--- Supplied records ---

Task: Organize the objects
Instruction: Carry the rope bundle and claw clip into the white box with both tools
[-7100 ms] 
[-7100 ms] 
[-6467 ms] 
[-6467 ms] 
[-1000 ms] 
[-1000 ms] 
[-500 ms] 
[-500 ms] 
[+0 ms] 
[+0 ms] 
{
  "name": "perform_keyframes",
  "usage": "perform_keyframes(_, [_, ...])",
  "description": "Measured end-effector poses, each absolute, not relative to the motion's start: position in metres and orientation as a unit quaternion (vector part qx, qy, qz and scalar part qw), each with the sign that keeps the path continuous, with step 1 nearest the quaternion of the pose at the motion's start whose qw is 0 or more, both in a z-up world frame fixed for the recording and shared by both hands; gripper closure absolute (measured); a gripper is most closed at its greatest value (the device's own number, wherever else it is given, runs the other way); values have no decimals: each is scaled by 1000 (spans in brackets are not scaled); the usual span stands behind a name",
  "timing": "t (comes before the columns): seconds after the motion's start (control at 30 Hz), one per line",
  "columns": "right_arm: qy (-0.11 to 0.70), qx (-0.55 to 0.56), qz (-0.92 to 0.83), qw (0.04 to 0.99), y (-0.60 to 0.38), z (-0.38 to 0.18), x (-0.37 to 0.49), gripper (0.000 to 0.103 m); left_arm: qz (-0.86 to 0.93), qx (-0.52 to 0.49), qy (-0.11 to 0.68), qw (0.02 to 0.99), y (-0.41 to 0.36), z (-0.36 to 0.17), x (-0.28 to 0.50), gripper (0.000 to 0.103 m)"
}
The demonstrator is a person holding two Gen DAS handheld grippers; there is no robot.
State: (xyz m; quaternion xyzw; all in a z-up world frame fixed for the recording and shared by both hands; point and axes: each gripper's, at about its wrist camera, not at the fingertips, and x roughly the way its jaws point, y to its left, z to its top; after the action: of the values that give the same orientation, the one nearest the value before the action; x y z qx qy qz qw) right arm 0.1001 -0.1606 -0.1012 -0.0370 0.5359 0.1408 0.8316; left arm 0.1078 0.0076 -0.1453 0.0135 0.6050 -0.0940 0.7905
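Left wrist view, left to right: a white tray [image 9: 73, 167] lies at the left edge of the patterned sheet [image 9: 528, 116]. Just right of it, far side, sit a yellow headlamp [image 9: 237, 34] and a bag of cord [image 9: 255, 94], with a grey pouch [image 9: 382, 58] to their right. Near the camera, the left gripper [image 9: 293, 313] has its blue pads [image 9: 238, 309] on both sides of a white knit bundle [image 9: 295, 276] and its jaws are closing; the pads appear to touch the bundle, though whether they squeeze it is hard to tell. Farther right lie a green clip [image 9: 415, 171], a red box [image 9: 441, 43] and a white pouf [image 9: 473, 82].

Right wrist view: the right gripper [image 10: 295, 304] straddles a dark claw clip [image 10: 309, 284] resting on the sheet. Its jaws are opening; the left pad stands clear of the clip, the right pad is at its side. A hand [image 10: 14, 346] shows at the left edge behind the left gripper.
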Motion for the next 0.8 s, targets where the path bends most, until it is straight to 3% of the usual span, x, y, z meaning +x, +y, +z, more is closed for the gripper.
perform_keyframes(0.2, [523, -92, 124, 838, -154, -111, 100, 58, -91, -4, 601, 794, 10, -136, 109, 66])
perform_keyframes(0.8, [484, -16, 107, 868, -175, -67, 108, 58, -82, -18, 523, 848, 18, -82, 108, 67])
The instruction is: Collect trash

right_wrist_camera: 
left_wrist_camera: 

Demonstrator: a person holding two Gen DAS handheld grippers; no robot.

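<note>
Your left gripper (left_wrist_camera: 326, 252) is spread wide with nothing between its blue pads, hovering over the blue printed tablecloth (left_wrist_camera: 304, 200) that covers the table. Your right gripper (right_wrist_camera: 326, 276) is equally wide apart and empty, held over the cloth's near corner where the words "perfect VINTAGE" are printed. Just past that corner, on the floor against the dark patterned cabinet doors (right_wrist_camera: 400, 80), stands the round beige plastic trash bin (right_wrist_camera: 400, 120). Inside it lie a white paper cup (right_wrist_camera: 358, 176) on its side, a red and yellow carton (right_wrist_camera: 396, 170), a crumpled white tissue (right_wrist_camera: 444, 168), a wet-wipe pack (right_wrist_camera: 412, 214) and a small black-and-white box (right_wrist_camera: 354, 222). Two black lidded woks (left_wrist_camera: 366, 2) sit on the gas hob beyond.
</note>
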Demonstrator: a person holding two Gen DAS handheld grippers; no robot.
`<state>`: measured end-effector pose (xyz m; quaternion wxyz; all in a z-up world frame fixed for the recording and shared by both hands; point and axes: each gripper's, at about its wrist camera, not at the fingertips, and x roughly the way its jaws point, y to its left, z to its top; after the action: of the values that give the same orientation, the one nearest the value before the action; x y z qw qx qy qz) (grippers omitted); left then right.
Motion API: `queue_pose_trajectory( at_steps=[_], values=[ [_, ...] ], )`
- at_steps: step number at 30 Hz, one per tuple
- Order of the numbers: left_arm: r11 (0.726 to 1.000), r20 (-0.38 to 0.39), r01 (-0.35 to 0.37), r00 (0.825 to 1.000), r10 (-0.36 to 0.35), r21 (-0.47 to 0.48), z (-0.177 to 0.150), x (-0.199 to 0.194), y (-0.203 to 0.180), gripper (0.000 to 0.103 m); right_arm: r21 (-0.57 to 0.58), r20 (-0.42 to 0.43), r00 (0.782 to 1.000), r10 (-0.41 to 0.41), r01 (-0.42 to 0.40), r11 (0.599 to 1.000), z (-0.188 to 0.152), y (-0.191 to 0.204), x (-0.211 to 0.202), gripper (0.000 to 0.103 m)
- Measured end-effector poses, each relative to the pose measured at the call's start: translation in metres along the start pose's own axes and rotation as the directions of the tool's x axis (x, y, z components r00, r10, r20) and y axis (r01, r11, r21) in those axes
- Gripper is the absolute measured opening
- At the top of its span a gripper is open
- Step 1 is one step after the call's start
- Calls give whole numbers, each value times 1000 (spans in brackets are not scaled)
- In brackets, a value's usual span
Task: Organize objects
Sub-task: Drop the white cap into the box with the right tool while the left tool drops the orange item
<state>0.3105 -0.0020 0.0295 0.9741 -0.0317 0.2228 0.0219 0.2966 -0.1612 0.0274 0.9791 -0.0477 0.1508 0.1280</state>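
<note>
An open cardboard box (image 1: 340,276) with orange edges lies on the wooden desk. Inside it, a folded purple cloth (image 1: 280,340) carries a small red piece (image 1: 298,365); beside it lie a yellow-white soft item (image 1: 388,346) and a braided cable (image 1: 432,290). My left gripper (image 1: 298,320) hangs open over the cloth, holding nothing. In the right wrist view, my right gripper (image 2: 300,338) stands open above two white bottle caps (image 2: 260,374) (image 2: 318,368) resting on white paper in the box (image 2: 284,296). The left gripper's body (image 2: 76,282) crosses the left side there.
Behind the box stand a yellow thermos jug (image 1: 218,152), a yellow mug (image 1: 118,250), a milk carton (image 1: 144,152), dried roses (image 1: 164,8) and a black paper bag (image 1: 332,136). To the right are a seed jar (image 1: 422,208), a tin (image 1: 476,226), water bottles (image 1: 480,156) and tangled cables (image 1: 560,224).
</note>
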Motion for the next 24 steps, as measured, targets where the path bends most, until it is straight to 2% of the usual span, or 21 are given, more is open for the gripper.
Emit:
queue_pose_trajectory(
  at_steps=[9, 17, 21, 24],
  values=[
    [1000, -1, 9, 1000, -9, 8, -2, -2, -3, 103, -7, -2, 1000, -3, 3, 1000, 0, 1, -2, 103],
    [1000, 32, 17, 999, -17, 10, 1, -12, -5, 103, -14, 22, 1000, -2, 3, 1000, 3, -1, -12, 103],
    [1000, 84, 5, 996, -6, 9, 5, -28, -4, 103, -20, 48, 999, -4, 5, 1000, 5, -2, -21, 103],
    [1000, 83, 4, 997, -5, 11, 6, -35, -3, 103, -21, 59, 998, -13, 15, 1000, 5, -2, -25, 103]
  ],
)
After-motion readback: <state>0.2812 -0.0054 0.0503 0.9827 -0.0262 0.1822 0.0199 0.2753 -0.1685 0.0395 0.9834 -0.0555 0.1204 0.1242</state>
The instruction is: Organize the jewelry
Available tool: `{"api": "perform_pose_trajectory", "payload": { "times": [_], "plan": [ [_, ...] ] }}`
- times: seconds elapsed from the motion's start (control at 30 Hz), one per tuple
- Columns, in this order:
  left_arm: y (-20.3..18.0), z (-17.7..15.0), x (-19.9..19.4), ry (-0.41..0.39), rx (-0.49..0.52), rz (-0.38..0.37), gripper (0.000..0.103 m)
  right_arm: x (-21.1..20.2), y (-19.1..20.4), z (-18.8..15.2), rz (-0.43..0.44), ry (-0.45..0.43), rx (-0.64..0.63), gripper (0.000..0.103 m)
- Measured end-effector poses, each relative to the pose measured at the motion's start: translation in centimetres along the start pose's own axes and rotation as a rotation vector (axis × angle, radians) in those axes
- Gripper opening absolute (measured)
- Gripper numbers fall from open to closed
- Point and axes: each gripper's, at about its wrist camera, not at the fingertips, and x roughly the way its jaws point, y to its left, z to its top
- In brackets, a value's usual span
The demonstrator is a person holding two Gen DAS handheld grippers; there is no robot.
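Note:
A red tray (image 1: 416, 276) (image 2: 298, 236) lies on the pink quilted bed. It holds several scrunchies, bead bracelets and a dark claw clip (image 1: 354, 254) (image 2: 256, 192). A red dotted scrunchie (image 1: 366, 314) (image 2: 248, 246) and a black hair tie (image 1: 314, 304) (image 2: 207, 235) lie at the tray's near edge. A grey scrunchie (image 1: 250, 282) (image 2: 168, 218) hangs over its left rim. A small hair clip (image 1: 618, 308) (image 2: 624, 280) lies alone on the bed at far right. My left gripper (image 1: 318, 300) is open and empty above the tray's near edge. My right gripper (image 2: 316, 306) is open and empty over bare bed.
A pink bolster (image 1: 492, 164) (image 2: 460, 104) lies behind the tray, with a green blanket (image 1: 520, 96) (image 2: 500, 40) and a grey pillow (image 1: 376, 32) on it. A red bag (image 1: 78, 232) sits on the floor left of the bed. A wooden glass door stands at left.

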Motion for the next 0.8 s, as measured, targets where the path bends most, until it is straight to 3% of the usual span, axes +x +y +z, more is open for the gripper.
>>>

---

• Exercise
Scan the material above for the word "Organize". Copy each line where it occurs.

• Completed task
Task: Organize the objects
Task: Organize objects
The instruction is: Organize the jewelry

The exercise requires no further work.